## WHAT THE EXERCISE ASKS
For the material below, set down exactly the lines between the one containing "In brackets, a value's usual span" and the last line, both included, leaving every picture out.

## RECORDED DATA
---

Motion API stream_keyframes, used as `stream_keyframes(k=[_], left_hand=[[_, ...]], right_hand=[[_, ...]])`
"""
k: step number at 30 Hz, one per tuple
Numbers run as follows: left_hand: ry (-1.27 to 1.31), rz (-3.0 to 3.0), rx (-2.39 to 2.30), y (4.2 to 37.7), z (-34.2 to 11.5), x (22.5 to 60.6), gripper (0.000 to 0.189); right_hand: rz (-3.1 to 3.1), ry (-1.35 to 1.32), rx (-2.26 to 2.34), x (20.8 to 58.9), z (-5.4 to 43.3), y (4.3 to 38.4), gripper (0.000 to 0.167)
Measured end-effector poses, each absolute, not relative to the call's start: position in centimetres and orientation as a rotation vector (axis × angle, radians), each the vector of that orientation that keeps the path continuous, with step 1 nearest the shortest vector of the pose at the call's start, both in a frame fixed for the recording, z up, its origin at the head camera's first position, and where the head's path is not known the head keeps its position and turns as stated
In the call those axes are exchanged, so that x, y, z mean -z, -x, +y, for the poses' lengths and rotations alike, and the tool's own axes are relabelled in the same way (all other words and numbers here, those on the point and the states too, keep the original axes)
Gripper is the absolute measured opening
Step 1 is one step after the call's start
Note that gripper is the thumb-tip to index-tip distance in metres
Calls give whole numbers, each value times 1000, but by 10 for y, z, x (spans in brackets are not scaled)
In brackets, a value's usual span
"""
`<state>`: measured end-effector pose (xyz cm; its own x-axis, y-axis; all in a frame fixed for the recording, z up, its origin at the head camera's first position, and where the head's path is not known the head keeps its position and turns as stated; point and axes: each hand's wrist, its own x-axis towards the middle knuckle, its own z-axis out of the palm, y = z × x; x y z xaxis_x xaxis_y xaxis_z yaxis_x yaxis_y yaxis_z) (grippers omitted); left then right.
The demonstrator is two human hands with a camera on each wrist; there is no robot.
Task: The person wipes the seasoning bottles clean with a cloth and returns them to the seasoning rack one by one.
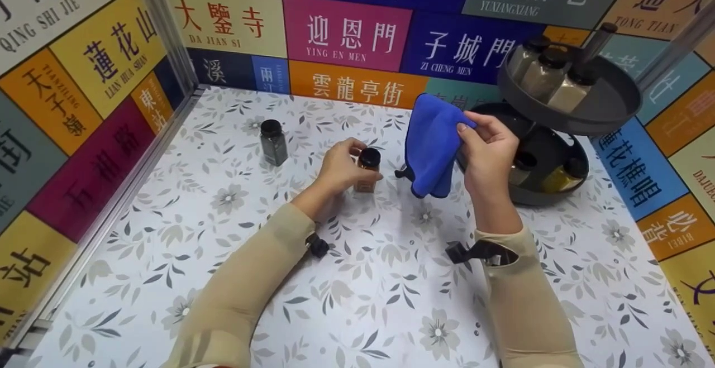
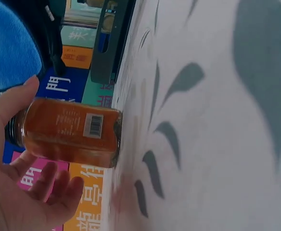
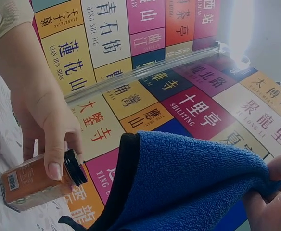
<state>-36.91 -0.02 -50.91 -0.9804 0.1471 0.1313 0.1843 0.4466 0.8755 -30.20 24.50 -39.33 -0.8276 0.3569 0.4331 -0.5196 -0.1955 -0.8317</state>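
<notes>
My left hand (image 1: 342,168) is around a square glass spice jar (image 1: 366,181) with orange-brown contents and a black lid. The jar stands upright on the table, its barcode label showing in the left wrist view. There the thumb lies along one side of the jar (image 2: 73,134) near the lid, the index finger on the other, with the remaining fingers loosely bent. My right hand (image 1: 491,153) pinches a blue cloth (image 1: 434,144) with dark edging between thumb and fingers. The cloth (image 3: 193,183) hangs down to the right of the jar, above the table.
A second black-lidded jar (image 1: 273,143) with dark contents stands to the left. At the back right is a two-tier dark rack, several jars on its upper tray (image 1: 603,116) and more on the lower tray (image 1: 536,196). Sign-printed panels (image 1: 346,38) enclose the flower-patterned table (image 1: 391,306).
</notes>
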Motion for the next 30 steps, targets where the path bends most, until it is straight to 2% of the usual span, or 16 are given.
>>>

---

## EXERCISE OUTPUT
In brackets, a value's usual span
"""
`<state>`: measured end-effector pose (xyz cm; its own x-axis, y-axis; all in a frame fixed for the recording, z up, its origin at the head camera's first position, and where the head's path is not known the head keeps its position and turns as stated; point and axes: each hand's wrist, its own x-axis towards the middle knuckle, its own z-axis out of the palm, y = z × x; x y z xaxis_x xaxis_y xaxis_z yaxis_x yaxis_y yaxis_z) (grippers omitted); left then right.
The demonstrator is two human hands with a camera on each wrist; there is no robot.
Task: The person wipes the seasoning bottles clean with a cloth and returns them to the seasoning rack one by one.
<state>-36.91 -0.02 -50.91 -0.9804 0.1471 0.1313 0.1843 0.4466 0.8755 -30.20 24.50 -39.33 -0.8276 0.3569 0.4331 -0.5196 -0.1955 -0.8317</state>
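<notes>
My left hand (image 1: 342,168) is around a square glass spice jar (image 1: 366,181) with orange-brown contents and a black lid. The jar stands upright on the table, its barcode label showing in the left wrist view. There the thumb lies along one side of the jar (image 2: 73,134) near the lid, the index finger on the other, with the remaining fingers loosely bent. My right hand (image 1: 491,153) pinches a blue cloth (image 1: 434,144) with dark edging between thumb and fingers. The cloth (image 3: 193,183) hangs down to the right of the jar, above the table.
A second black-lidded jar (image 1: 273,143) with dark contents stands to the left. At the back right is a two-tier dark rack, several jars on its upper tray (image 1: 603,116) and more on the lower tray (image 1: 536,196). Sign-printed panels (image 1: 346,38) enclose the flower-patterned table (image 1: 391,306).
</notes>
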Motion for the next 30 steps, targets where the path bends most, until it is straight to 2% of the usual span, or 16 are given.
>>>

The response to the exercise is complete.